Un album come uno specchio, da un lato il volto dell’artista e per riflesso dall’altro la società: «Riflette sia la mia personalità che il momento in cui li ho scritti, istintivamente senza pensare. C’è un fondo di crudeltà proprio come in Hollywood Babilonia l’ascesa e la caduta di questi personaggi un po’ dimenticati». Nelle liriche ricorre spesso la parola uomo, ad indicare il genere umano: «Parlo di un essere umano indifferente, carne morta, la parte di società che non partecipa». Come diceva Gaber la libertà è partecipazione e oggi tutto siamo tranne che liberi: «Partecipare è faticoso vuol dire mettersi in gioco. Anch’io ho temuto a volte di essere una persona indifferente, perché la realtà è dura. Attraverso la musica cerco di non esserlo, comunicare i propri sentimenti significa non essere indifferenti. La persona indifferente può sembrare forte ma in realtà non è così, si accontenta, ed è la cosa peggiore».

Parlavamo di Hollywood Babilonia, ispirato all’omonimo libro di Kenneth Anger: «Racconta dei primi attori della Hollywood di allora, del loro lato oscuro. La cosa che mi piace molto è il lato umano che si va a scontrare con la percezione che invece hanno gli altri di te. Quella degli attori – prima del’avvento del cinema – è stata una categoria disprezzata dalla borghesia, erano guitti, persone nomadi. Con il cinema diventano eroi della collettività, vengono portati in alto e ovviamente poi la caduta è sempre più rovinosa. George Reeves (il primo Superman tv, ndr) è stato un eroe del cinema ma nella realtà si è suicidato. La reazione della gente fu di delusione, si era suicidato e quindi era un ’uomo debole’».

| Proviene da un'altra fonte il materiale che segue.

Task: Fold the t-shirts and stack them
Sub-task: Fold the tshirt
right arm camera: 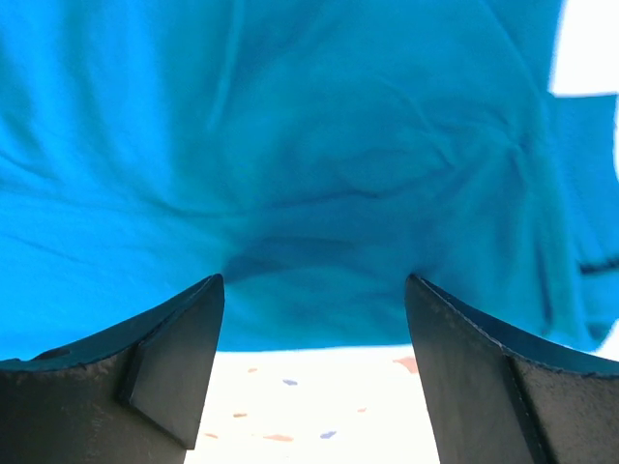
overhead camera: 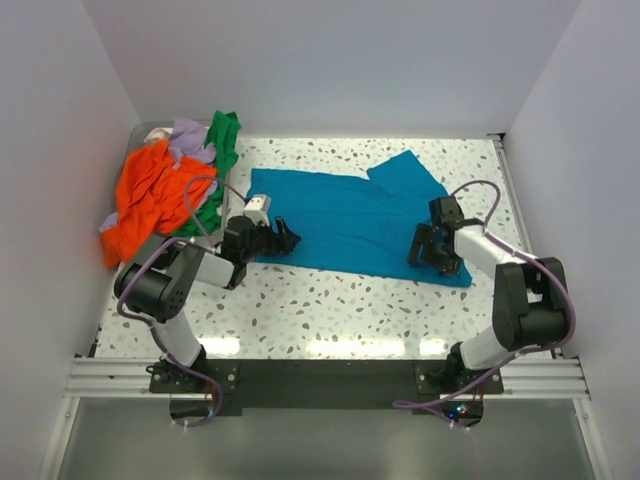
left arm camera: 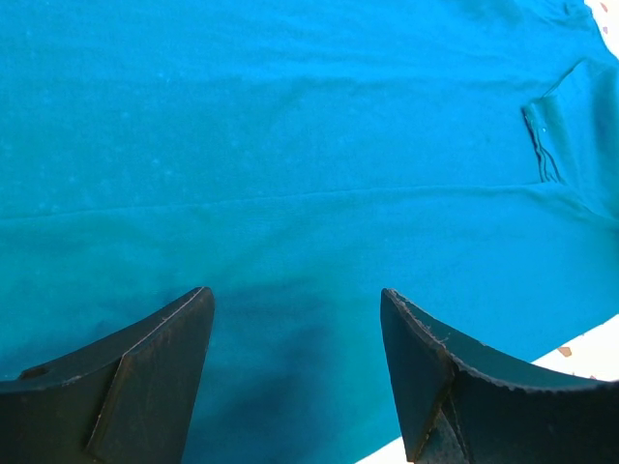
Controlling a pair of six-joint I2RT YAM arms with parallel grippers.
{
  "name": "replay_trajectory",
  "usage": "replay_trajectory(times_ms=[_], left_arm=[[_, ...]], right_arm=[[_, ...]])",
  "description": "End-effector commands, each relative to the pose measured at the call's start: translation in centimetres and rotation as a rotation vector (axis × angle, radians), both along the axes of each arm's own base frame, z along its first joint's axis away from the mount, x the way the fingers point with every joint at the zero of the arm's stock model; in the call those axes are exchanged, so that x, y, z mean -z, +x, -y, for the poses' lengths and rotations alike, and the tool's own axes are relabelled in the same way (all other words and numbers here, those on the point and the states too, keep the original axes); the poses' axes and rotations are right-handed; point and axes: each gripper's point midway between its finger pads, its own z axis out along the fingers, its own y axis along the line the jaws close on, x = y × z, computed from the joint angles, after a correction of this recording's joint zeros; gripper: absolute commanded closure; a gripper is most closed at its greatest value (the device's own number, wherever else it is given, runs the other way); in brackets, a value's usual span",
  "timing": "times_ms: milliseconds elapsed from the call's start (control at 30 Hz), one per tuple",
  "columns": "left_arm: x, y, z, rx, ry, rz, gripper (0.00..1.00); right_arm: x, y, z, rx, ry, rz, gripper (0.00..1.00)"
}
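The large teal t-shirt lies spread flat across the middle of the table. My left gripper is open at its left end, jaws wide over the cloth, holding nothing. My right gripper is open at the shirt's right near edge, fingertips pressing on the wrinkled cloth with the hem between them. The orange t-shirt, green t-shirt and lavender t-shirt lie crumpled in a heap at the back left.
The speckled white table shows in front of the shirt and in the right wrist view. White walls close in the left, back and right sides. The arm bases sit on a black rail at the near edge.
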Motion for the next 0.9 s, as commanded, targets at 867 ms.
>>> replay_trajectory(times_ms=[867], left_arm=[[3.9, -1.3, 1.1, -0.001, -0.007, -0.124, 0.25]], right_arm=[[0.6, 3.4, -2.1, -0.078, 0.056, 0.022, 0.24]])
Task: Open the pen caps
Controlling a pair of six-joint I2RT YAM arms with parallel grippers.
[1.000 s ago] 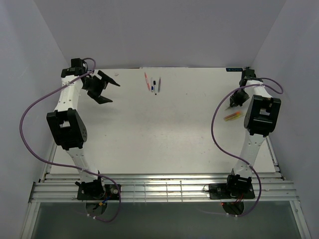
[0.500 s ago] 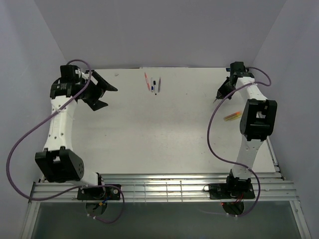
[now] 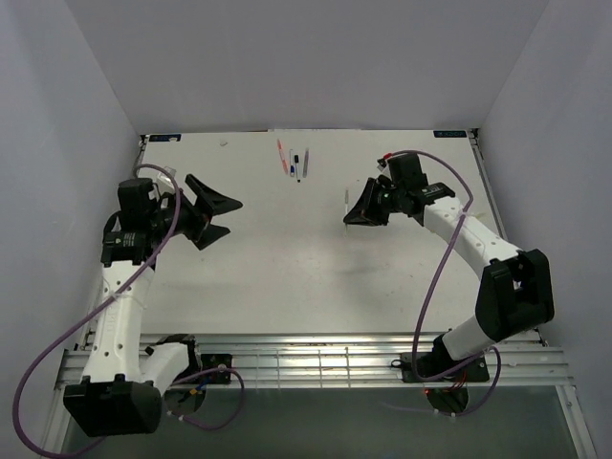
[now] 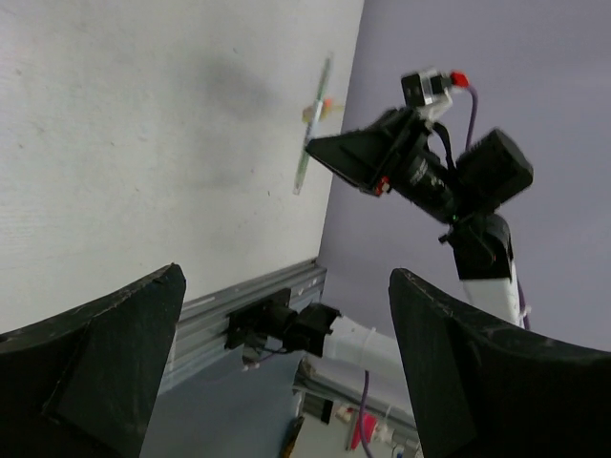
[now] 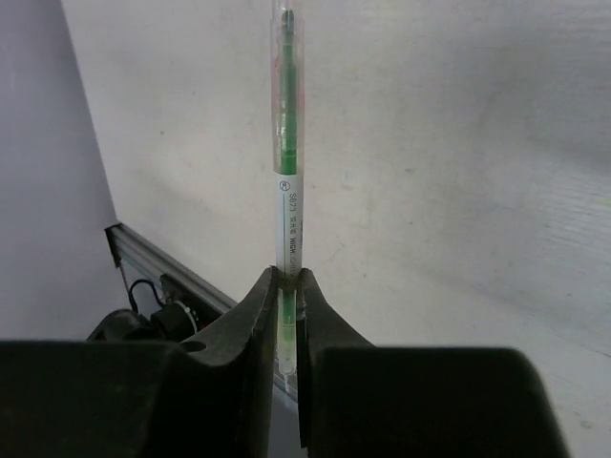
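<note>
Pen caps are too small in the top view to be told from the pen bodies. Three pens (image 3: 294, 160) lie close together at the far middle of the table (image 3: 287, 277), a pink one (image 3: 281, 153) on their left side. The left gripper (image 3: 218, 216) stands over the left part of the table with its jaws spread wide and nothing between them. The right gripper (image 3: 349, 212) stands right of centre, pointing left, jaws together on a thin green pen (image 3: 344, 199) that sticks out across its tip. Both grippers are well apart from the three lying pens.

Left wrist view: the left gripper (image 4: 286, 277) shows both fingers (image 4: 105, 353) far apart at the lower corners, with only the table (image 4: 143, 143) and its metal edge rail (image 4: 248, 310) between them. Across the table, the right gripper (image 4: 315, 148) holds the green pen (image 4: 304, 167) at its tip. A small yellow and orange mark sits at the pen's upper end; what it is cannot be told.

Right wrist view: the right gripper (image 5: 286, 286) is clamped on the green pen (image 5: 284, 143) near one end. The clear barrel with its green core runs straight out from the fingers (image 5: 253, 315) over the table (image 5: 458, 143). Whether the far end carries a cap cannot be told.
</note>
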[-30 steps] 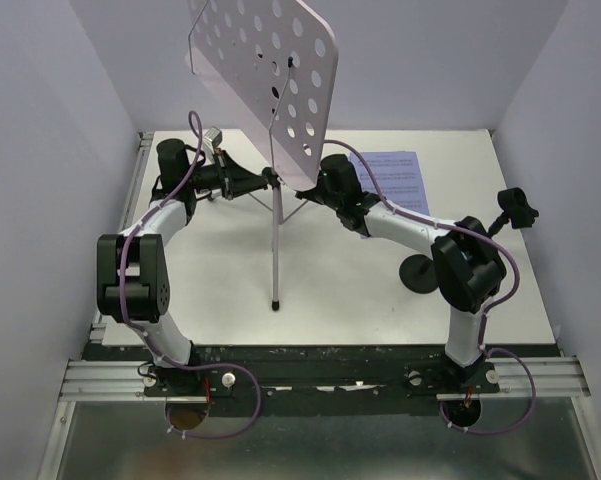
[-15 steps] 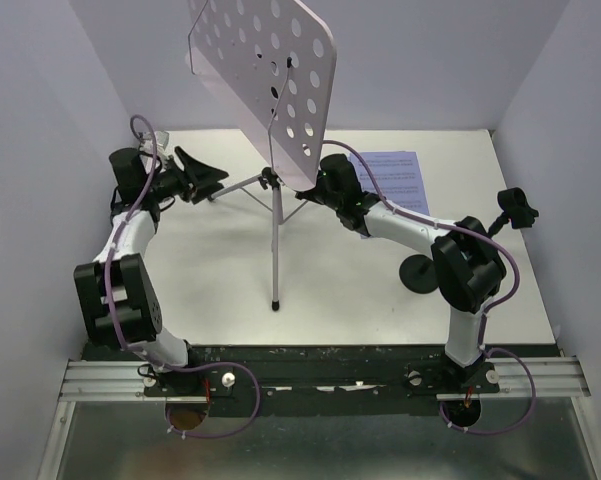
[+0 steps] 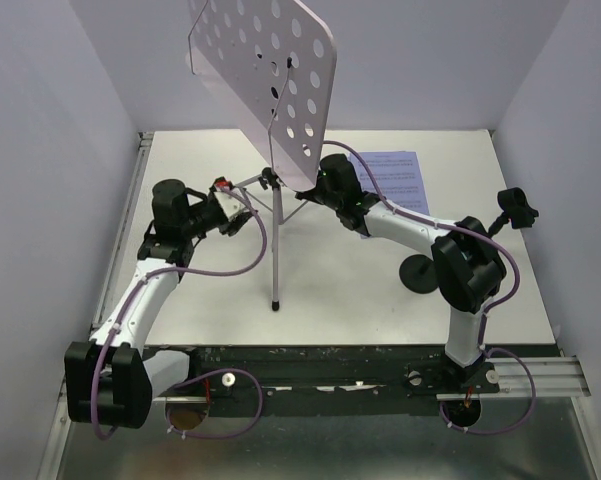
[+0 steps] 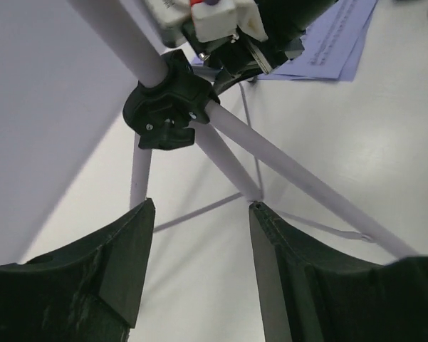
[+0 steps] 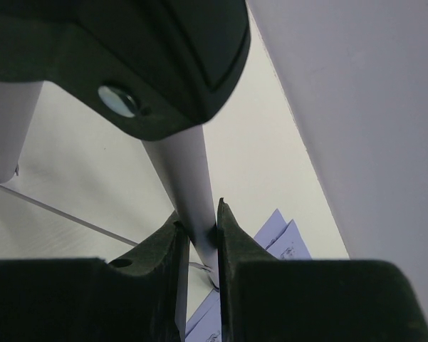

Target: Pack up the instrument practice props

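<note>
The music stand rises at the back centre: a lilac perforated plate [image 3: 265, 70] on a silver pole [image 3: 275, 250] with thin tripod legs. My right gripper [image 3: 318, 190] is shut on one silver tube [image 5: 194, 185] of the stand, just under the black hub [image 4: 167, 107]. My left gripper [image 3: 242, 210] hangs left of the pole, open, with nothing between its fingers [image 4: 128, 263]; the hub and legs lie a little beyond its tips. White sheet-music pages [image 3: 395, 180] lie flat behind the right arm.
A black round base [image 3: 420, 272] of a clip holder sits by the right arm's elbow. A black clip [image 3: 517, 207] stands near the right wall. Grey walls close in the table on three sides.
My left gripper let go of the stand's hub, opened, swung out to the left, then came back lower and nearer. The right gripper and the stand have stayed put.
</note>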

Nella società di oggi, il suicidio è visto come un segnale di debolezza: «Non mi sento di giudicare una cosa così profonda, la rispetto». Chiudimi gli occhi è un brano profondo che si muove in territorio sentimentale: «Quando l’ho scritta non ero innamorata di nessuno, è il desiderio di innamorarsi di qualcuno che ti fa scrivere le canzoni d’amore più belle. L’ho scritta dopo essere stata in una casa di una coppia estremamente ricca che non conoscevo, un appartamento lussuoso ma estremamente cupo. Non c’è un nesso con le liriche però quella coppia in quel contesto, un ambiente popolato di scheletri di scimmie, insetti nelle bacheche, mi hanno fatto riflettere: nell’agio economico sentivo un disagio umano molto profondo. Una sensazione di freddezza – prima di entrare nella villa una serie di cancelli, cani da guardia – che mi hanno fatto scattare come una scintilla. Così ho iniziato a scrivere un testo sul desiderio di volersi innamorare: la ricerca delle affinità elettive, affinità che salvano il mondo».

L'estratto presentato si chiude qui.